Over the years I've been thinking a lot about privacy and its opposite, 'famousity'. These are things gained and lost by degrees, but people tend to forget that. The simple association I wish to make today is about the matter of fact way I believe that privacy does not automatically lead to safety.
There are few transactions more private than sex, and few sexual transactions more private than the illicit kind. But there is something about a murdered prostitute that should make you think about serial killers. There is a kind of privacy that draws attention to itself, like the privacy of the President Obama's health records. Call that secrecy. Similarly, there is a kind of like of privacy that draw attention away, like dressing as a typical tourist at Disneyland. Call that plainness.
This subject is, of course, tangential to both the breach of the Playstation Network and of iPhone location services data in plain sight. For the hundreth time, I say that you give away private information all the time, ordering a pizza with your credit card.
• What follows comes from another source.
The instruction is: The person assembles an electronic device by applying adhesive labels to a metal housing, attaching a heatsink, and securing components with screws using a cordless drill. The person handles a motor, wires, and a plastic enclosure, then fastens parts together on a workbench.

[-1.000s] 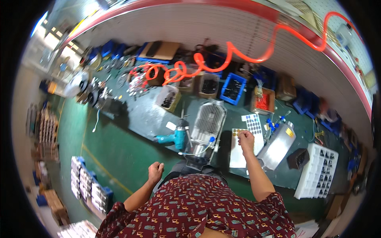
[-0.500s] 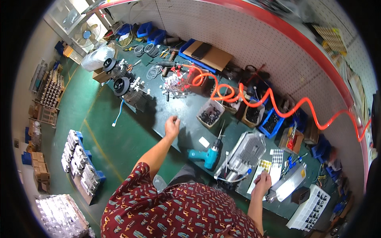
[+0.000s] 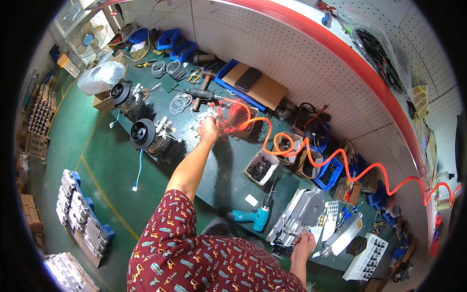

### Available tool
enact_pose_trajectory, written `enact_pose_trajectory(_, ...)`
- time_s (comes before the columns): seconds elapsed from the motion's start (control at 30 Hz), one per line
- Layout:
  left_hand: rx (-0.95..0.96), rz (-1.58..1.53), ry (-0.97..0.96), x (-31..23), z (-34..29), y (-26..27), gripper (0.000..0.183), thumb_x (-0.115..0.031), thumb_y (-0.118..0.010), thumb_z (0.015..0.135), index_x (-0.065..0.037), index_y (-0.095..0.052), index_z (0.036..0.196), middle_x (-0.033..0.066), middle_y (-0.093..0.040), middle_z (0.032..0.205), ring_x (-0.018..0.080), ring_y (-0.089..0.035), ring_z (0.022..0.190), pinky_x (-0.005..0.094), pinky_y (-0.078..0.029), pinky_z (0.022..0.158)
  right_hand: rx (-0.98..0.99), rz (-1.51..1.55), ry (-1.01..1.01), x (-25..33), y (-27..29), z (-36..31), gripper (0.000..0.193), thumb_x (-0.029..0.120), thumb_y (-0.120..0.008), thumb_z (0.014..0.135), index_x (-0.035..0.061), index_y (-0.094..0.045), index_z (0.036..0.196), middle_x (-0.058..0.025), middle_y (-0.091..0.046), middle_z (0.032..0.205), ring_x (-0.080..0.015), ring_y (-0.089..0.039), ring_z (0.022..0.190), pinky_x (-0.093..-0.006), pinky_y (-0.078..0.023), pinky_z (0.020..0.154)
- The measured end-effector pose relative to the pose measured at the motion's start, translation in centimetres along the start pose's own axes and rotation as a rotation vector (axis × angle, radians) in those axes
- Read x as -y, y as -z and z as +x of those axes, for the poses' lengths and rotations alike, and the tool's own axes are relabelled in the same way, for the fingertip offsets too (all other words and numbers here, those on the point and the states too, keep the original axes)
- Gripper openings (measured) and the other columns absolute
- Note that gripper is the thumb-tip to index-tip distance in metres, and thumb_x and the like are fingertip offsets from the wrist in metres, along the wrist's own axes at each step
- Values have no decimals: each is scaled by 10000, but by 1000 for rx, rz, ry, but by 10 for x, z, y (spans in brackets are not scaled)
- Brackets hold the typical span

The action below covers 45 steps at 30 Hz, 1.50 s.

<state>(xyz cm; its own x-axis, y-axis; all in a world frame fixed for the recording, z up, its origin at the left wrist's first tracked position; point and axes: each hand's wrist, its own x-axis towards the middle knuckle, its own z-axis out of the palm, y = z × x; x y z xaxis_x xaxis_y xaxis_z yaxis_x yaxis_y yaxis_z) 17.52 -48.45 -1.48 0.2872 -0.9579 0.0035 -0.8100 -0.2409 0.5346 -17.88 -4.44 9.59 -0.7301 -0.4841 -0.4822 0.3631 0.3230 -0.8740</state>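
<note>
My left hand point(image 3: 209, 129) reaches to the pile of small red and white parts point(image 3: 224, 117) on the bench. Its fingers are bunched and curled down at the pile's near edge; what they grip, if anything, is hidden. My right hand point(image 3: 303, 246) is closed in a pinch beside the grey finned metal housing point(image 3: 304, 211); a bit of blue shows by the fingertips, too small to name. Between my hands, a teal power drill point(image 3: 255, 216) lies on the bench with its long bit pointing away, next to a small white card point(image 3: 251, 200).
Two motors with black fan wheels point(image 3: 142, 134) stand at the bench's left end. An orange coiled hose point(image 3: 321, 163) crosses above boxes of black screws point(image 3: 261, 167) and blue bins point(image 3: 329, 175). At the right lie sticker sheets point(image 3: 331, 214) and a white tray point(image 3: 367, 257).
My left hand has moved forward from the bench's near edge to the red and white parts. My right hand has shifted left to the housing. The view has turned somewhat.
</note>
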Motion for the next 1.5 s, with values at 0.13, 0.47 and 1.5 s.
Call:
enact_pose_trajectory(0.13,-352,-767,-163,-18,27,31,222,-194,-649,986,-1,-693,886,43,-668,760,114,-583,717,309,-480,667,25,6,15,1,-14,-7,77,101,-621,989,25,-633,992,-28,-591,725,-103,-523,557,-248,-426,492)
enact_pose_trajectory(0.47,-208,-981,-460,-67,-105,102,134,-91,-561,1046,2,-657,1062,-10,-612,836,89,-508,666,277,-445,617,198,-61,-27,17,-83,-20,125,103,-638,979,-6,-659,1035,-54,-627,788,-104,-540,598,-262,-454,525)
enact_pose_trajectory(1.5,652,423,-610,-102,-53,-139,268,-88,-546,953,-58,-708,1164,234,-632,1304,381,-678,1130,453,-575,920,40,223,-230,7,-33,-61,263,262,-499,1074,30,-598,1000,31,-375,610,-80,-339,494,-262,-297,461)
There was a time when people used to fear Caller ID. Can you remember that?
There is a sort of privacy we lose by degrees, but that is not the same thing as becoming less secure by the same degrees. One can be secure in the open, and one can be secretive and attract all kinds of danger. Let's not confuse privacy with security.
One last example. You are in the woods, alone, in a cabin. There is no cellphone coverage, no wifi, no television, no telephone, and the nearest mailbox is five miles down the mountain. You're quite private. But are you safe?